> WHAT TO DO: Your answer must be exactly the lines from the one containing "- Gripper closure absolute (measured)" through the end of the material, both ends included, without pictures.

> INPUT DATA:

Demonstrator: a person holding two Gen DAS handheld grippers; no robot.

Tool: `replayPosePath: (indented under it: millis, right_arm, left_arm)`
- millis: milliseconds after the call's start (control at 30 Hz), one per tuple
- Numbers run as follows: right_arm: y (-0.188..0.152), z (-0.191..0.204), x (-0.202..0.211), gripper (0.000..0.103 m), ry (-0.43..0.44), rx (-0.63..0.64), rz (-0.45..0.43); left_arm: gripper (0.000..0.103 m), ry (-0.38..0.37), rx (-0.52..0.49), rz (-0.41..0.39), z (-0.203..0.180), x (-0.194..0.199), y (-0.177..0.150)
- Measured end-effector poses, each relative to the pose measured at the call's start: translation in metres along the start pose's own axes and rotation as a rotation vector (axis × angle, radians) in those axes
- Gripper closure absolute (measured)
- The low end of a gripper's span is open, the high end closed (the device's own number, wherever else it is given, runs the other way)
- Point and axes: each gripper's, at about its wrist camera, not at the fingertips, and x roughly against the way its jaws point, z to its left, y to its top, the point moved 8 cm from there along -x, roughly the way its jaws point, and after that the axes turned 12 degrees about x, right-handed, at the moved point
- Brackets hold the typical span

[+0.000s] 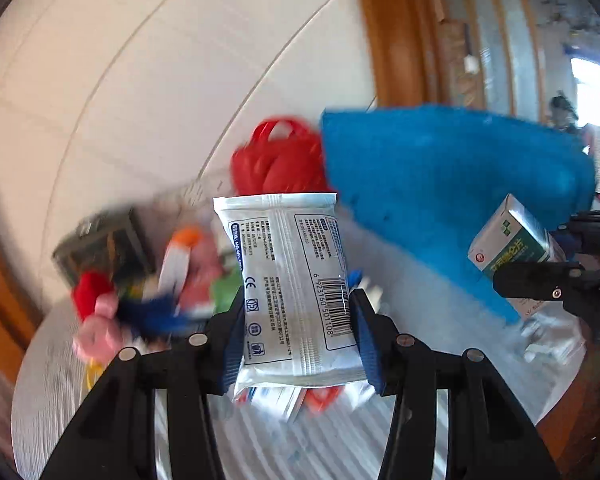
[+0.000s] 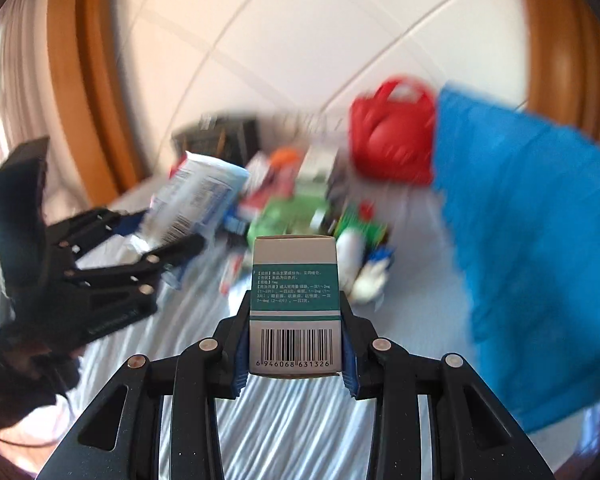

> PROBLEM SOLUTION:
- Gripper closure absolute (measured)
- The low end of a gripper's span is open, the high end closed (the device's own number, wherever else it is given, runs the other way)
- Point and axes: each gripper's, at about its wrist camera, not at the fingertips, and x roughly against the way its jaws point, z to its left, y to its top, the point moved 8 cm from there along -x, roughly the way its jaws point, and after that the axes turned 12 degrees about x, right-handed, at the moved point
- Brackets hold the typical span

[+0.000s] 
[+0.000s] 

What has been written here completes the answer.